• _WHAT TO DO_
Among the records below, which lines contain the string "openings"? Report them.

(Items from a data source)

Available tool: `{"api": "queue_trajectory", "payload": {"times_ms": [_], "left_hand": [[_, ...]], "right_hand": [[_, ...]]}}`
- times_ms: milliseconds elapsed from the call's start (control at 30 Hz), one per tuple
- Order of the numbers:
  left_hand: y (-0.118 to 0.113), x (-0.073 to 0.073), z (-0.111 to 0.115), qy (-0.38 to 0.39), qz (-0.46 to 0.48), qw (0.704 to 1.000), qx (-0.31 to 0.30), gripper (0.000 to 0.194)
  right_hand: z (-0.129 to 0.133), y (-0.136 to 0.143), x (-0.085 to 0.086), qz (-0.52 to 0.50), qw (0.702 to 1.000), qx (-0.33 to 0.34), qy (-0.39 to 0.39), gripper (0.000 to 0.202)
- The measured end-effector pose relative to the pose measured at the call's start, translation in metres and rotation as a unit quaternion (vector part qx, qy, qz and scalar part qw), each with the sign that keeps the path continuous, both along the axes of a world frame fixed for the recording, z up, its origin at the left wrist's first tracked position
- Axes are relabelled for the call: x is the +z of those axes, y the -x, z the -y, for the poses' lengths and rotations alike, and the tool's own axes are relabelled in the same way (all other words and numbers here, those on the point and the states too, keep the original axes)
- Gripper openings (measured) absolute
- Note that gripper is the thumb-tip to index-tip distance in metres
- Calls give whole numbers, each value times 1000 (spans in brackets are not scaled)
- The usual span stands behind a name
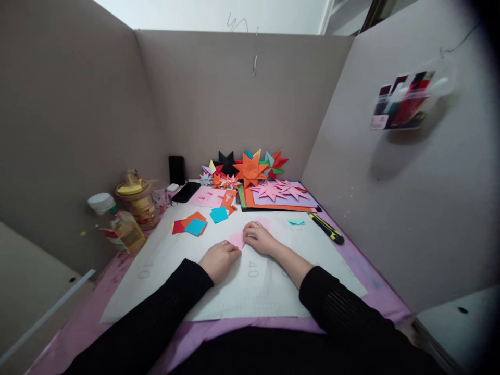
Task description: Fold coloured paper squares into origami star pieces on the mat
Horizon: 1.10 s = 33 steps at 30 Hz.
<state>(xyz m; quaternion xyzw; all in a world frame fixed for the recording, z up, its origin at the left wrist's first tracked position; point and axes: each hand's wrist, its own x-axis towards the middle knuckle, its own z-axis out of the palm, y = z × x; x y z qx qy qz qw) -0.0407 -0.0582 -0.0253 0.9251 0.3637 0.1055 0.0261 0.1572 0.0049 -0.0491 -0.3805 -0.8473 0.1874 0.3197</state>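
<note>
A small piece of pink paper (236, 240) lies on the white sheet (219, 302) between my two hands. My left hand (220, 260) rests at its lower left, with the fingers closed together and the tips at the paper's near edge. My right hand (259, 238) is bent over the paper's right side, its fingertips pressed on it. More pale pink paper (265, 223) shows just behind my right hand. Blue squares (219, 214) and red and orange squares (178, 226) lie to the left. A small folded turquoise piece (297, 222) lies to the right.
Folded paper stars (250, 169) stand at the back, with pink stars (269, 190) on stacked sheets. A yellow and black cutter (326, 228) lies at the right. A bottle (127, 229), a jar (141, 203) and a phone (186, 192) are at the left. Grey panels (242, 104) enclose the table.
</note>
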Motion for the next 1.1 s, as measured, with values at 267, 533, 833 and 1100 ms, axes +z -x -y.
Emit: {"api": "queue_trajectory", "payload": {"times_ms": [267, 533, 833, 1100], "left_hand": [[-2, 3, 0, -7, 0, 1000, 19, 32], [-2, 3, 0, -12, -14, 1000, 17, 32], [-3, 0, -2, -10, -4, 1000, 17, 31], [-6, -3, -4, -14, 10, 999, 37, 34]], "right_hand": [[-5, 3, -4, 40, 999, -20, -3, 8], [-10, 8, -9, 69, 996, -61, 11, 7], [-7, 13, -7, 71, 992, -103, 30, 8], [-6, 12, -7, 72, 992, -104, 26, 8]]}}
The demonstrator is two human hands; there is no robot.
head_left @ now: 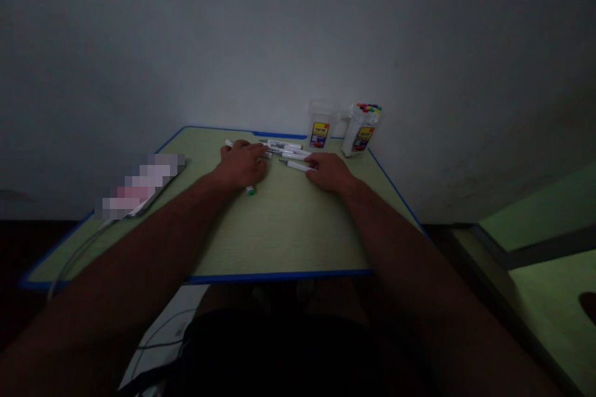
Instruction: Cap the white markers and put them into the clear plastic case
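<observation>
My left hand [241, 163] lies palm down on the table, fingers stretched forward over white markers. Beneath it runs one white marker with a green end [251, 191], its middle hidden by the hand. My right hand [329, 172] has thumb and fingers closed on the end of a white marker [295, 165], whose grey tip points left. Just beyond, between the hands, several more white markers [285, 145] lie loosely together, partly behind my left fingers.
At the table's [288, 229] back right stand a clear plastic case [320, 131] and a second case packed with colour-ended markers [361, 130]. A phone-like flat device [144, 186] with a cable [77, 251] rests on the left. Behind is a wall [261, 43].
</observation>
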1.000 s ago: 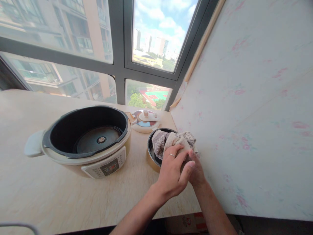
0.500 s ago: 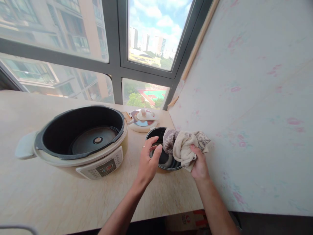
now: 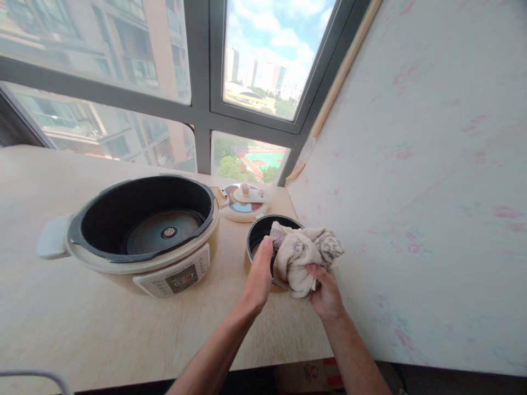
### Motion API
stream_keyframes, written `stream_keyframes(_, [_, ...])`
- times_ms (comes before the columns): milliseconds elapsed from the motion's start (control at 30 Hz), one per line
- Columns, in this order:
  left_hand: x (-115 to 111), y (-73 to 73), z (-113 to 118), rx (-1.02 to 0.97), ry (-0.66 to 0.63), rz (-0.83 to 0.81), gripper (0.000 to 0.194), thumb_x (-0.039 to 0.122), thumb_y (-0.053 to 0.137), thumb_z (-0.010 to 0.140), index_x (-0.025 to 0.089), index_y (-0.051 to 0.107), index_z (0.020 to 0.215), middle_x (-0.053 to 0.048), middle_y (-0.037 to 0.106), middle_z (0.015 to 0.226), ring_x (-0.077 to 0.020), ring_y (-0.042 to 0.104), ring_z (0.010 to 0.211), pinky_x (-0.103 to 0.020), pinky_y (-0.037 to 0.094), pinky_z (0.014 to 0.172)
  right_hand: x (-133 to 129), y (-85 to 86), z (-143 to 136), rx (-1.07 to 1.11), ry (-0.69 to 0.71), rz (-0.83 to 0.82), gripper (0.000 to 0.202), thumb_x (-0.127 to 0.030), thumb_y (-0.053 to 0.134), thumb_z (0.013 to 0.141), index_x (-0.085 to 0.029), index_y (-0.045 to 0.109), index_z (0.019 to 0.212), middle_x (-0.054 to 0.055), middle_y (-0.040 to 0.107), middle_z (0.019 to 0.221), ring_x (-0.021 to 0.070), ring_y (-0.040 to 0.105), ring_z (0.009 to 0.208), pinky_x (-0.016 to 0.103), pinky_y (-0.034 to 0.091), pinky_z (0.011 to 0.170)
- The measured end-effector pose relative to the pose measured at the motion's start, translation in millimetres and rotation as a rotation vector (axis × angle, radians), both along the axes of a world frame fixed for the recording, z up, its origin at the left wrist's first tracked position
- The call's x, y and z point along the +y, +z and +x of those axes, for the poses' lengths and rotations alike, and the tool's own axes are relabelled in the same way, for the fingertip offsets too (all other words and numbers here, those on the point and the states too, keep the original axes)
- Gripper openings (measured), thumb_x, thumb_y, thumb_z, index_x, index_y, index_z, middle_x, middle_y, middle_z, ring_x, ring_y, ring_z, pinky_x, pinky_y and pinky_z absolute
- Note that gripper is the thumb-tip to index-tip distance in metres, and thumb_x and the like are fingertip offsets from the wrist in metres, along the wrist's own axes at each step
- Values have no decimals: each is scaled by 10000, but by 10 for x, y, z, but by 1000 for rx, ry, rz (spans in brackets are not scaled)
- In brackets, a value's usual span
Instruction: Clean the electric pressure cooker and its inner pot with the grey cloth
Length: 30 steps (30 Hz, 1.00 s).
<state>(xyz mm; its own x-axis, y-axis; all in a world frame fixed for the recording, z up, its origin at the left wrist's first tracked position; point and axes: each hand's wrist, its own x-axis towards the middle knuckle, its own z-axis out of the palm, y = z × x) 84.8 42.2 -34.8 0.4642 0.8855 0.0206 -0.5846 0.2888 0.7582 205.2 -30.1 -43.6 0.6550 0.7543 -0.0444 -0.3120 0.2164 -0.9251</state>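
A bunched cream towel with grey-brown patterned parts (image 3: 302,258) is held over the front right of a black-lined inner pot (image 3: 252,233). My right hand (image 3: 327,293) is closed on the towel's lower right side, the thumb lying on top of the cloth. My left hand (image 3: 260,277) grips the towel's left end at the pot's near rim. Its thumb points up, and its other fingers are mostly hidden. The towel covers much of the pot's opening.
Left of the pot stands an electric pressure cooker (image 3: 177,269), lidless, its dark chamber showing. Behind lies a round lid with a handle (image 3: 247,200). A papered wall (image 3: 411,219) bounds the right side, windows the back. A grey cable (image 3: 37,374) crosses the front left corner.
My left hand has gone from spread fingers over the pot to a hold on the towel's left end. The towel and my right hand have moved slightly left and down.
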Motion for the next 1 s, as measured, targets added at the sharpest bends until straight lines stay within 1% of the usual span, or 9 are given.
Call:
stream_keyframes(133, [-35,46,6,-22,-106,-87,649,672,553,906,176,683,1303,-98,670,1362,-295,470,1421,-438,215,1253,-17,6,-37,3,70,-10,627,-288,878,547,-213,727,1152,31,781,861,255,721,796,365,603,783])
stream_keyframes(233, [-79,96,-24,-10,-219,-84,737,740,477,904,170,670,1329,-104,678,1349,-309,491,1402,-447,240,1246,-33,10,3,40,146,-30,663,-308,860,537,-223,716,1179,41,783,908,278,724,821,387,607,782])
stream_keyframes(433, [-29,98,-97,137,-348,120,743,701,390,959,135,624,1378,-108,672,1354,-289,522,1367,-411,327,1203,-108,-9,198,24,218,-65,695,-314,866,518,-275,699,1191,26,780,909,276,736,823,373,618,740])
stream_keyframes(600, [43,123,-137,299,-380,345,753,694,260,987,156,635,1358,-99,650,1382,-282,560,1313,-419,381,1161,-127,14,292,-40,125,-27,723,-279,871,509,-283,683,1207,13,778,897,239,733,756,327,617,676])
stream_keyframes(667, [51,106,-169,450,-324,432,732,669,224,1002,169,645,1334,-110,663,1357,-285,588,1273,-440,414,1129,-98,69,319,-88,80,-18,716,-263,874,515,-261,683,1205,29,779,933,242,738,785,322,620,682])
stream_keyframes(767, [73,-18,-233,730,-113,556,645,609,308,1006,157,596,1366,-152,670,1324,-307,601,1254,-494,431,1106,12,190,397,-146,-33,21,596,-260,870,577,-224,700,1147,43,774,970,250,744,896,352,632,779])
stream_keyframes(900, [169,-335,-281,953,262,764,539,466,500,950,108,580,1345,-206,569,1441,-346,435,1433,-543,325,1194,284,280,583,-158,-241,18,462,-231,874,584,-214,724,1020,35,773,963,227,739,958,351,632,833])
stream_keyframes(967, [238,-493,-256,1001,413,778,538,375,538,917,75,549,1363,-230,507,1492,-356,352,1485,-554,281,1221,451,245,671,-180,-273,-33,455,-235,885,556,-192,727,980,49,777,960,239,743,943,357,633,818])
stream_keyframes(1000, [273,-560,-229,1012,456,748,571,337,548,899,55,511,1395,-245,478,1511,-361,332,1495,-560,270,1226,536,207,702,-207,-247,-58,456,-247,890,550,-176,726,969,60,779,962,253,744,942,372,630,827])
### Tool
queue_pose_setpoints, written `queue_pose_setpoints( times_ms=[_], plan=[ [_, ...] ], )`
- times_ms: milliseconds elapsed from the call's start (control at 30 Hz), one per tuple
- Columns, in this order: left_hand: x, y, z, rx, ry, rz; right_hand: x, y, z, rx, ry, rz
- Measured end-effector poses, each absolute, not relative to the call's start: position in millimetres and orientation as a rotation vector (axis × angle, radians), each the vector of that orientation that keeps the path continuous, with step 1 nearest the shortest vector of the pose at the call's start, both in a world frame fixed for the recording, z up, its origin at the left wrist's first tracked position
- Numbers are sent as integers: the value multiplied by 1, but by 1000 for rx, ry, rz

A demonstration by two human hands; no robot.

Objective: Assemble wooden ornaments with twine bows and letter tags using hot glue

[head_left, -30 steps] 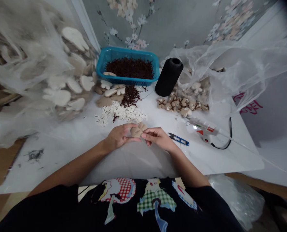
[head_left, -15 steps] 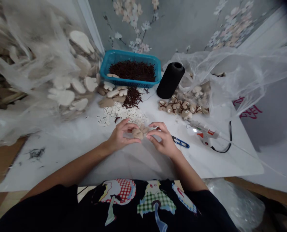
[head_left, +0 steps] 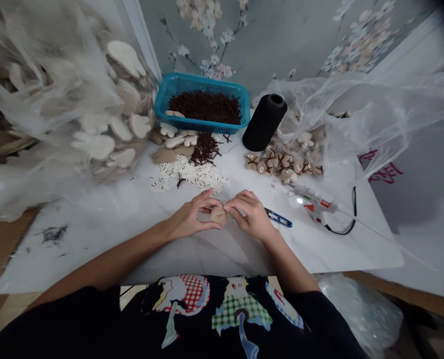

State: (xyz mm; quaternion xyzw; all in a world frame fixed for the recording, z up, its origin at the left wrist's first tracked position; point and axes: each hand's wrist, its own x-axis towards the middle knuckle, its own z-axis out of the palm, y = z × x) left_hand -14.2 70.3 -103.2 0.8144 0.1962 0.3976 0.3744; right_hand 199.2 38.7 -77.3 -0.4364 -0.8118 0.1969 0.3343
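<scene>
Between thumb and fingers, my left hand (head_left: 192, 215) holds a small, padded beige fabric piece (head_left: 218, 216) above the front of the table. My right hand (head_left: 249, 214) is closed in a pinch at the upper right edge of that piece; the fingertips hide whatever lies between them. Just beyond my hands lies a spread of small white labels (head_left: 192, 175) with a dark brown bow (head_left: 180, 180) on it. Behind them is a heap of brown bows (head_left: 206, 149). Blue thread snips (head_left: 279, 218) lie by my right wrist.
A blue basket (head_left: 203, 123) of brown bows stands at the back, beside a black thread cone (head_left: 264, 122). Finished-looking beige pieces with bows (head_left: 268, 163) lie right of centre. A glue gun (head_left: 315, 202) with its cord is at right. Clear plastic bags (head_left: 90, 99) of fabric pieces fill the left.
The beige piece has been turned, showing a smaller, rounder side. My right fingers have closed together at its upper edge, and both hands sit slightly lower.
</scene>
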Motion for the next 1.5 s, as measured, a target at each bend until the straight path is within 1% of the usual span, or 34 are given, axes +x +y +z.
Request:
queue_pose_setpoints(
  times_ms=[133, 300, 433, 500, 600, 700, 800, 933, 1067, 1200, 1267, 1400, 1500],
  plan=[
    [-15, 67, -98, 2165, 429, 955, 202, 38, -70, -1149, -1979, 774],
    [-19, 58, -93, 2467, 398, 816, 208, 42, -64, -1178, -1722, 1458],
    [-22, 54, -95, 2496, 284, 828, 210, 50, -72, -1094, -1512, 1973],
    [-22, 55, -97, 2514, 217, 891, 210, 52, -78, -1039, -1390, 2111],
    [-22, 58, -101, 2510, 166, 1103, 210, 51, -82, -979, -1292, 2171],
    [-20, 58, -100, 2419, 301, 1247, 206, 42, -77, -958, -1368, 2091],
    [-17, 58, -99, 2290, 474, 1353, 203, 31, -73, -1021, -1427, 1900],
    [-14, 61, -100, 2167, 485, 1480, 202, 21, -75, -1024, -1287, 1676],
    [-14, 64, -100, 2282, 446, 1451, 197, 19, -78, -873, -1282, 1631],
    [-16, 64, -95, 2536, 466, 1451, 187, 16, -77, -964, -1326, 1542],
    [-17, 65, -94, 2657, 374, 1488, 185, 13, -75, -1020, -1423, 1340],
    [-19, 66, -96, 2660, 274, 1561, 187, 4, -71, -976, -1664, 673],
    [-21, 64, -95, 2686, 224, 1562, 190, -3, -68, -877, -1753, 384]
  ],
)
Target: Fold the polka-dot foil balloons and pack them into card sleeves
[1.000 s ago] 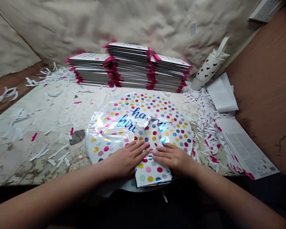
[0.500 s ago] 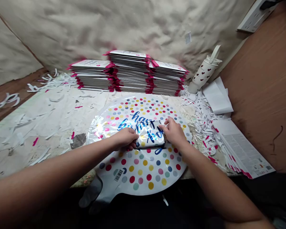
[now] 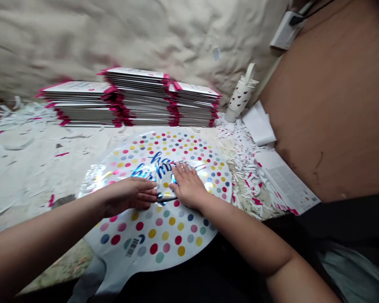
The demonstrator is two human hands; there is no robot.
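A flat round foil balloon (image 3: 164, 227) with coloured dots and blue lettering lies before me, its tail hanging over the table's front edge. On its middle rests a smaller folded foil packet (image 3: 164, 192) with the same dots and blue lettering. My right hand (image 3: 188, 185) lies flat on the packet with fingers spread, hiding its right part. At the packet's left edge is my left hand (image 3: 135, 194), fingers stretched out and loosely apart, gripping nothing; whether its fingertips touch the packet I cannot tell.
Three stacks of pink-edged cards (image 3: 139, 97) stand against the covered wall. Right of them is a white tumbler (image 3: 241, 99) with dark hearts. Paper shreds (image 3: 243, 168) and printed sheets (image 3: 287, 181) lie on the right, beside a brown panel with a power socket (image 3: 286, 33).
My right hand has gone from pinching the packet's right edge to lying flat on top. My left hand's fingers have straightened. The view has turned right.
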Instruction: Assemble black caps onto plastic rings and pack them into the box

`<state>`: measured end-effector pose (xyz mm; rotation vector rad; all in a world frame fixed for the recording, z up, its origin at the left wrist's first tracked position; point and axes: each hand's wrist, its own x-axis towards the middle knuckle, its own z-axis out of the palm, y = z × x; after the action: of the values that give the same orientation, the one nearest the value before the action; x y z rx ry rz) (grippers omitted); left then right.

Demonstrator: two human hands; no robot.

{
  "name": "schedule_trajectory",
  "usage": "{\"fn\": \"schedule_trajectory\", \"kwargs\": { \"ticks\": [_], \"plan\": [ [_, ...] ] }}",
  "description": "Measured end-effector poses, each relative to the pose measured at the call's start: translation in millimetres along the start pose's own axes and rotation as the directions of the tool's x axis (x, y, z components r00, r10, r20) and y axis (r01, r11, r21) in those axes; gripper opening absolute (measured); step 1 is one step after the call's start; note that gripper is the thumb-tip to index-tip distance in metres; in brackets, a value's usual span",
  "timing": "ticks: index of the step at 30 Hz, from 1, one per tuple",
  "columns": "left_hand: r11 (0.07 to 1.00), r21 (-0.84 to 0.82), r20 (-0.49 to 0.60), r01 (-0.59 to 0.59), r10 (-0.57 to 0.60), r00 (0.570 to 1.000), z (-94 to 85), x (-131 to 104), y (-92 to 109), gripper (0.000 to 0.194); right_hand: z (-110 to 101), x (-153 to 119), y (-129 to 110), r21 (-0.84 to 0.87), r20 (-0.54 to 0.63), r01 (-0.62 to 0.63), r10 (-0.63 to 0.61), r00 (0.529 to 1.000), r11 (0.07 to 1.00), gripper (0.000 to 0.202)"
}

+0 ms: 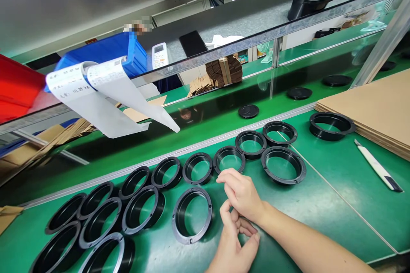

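Far left: glossy black round plastic rings (96, 217) are laid flat in overlapping rows on the green bench mat (320, 204).
Nearest ring: one black flanged ring (192, 214) is seen lying flat just left of both hands, apart from them.
Left hand (232, 243): fingers are curled loosely, thumb raised to the right hand; whether anything is pinched cannot be told.
Right hand (241, 194): fingers are bent down onto the left thumb; nothing is visibly grasped.
Right: a larger black ring (283, 165), a white utility knife (378, 170) and stacked brown cardboard sheets (378, 106) are noted.
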<state>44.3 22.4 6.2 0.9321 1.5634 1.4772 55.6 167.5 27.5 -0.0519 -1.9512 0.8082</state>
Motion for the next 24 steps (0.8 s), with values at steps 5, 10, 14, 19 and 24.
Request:
{"fn": "schedule_trajectory", "kwargs": {
  "ticks": [5,10,14,19,24],
  "plan": [
    [1.000,0.004,0.000,-0.005,0.005,1.000,0.0,0,3,0.068,0,-1,1,0.001,0.015,0.005,-0.005,1.000,1.000,0.033],
    [1.000,0.013,-0.004,-0.009,0.009,1.000,0.2,1,1,0.067,-1,-1,1,0.007,0.018,0.006,-0.006,1.000,1.000,0.034],
    [0.999,0.036,0.016,-0.008,0.007,1.000,-0.4,1,4,0.064,-2,1,2,0.001,0.023,0.003,-0.003,1.000,1.000,0.034],
    [0.995,0.094,0.014,0.016,-0.018,1.000,-0.8,3,12,0.057,-7,2,3,-0.023,0.027,0.014,-0.014,1.000,1.000,0.032],
    [0.997,0.067,0.005,0.043,-0.044,0.999,-2.0,11,6,0.059,-29,40,15,-0.063,-0.038,-0.132,0.130,0.991,0.989,0.026]
  ]
}}
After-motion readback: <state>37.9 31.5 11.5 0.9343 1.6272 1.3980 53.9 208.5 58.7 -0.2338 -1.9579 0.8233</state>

• _WRITTEN REPLY_
- Gripper openings (measured) absolute
- Gripper openings (measured), thumb_x, thumb_y, thumb_z, index_x, index_y, index_z, middle_x, middle_y, middle_z, ring_x, ring_y, ring_z, pinky_x, pinky_y and pinky_z absolute

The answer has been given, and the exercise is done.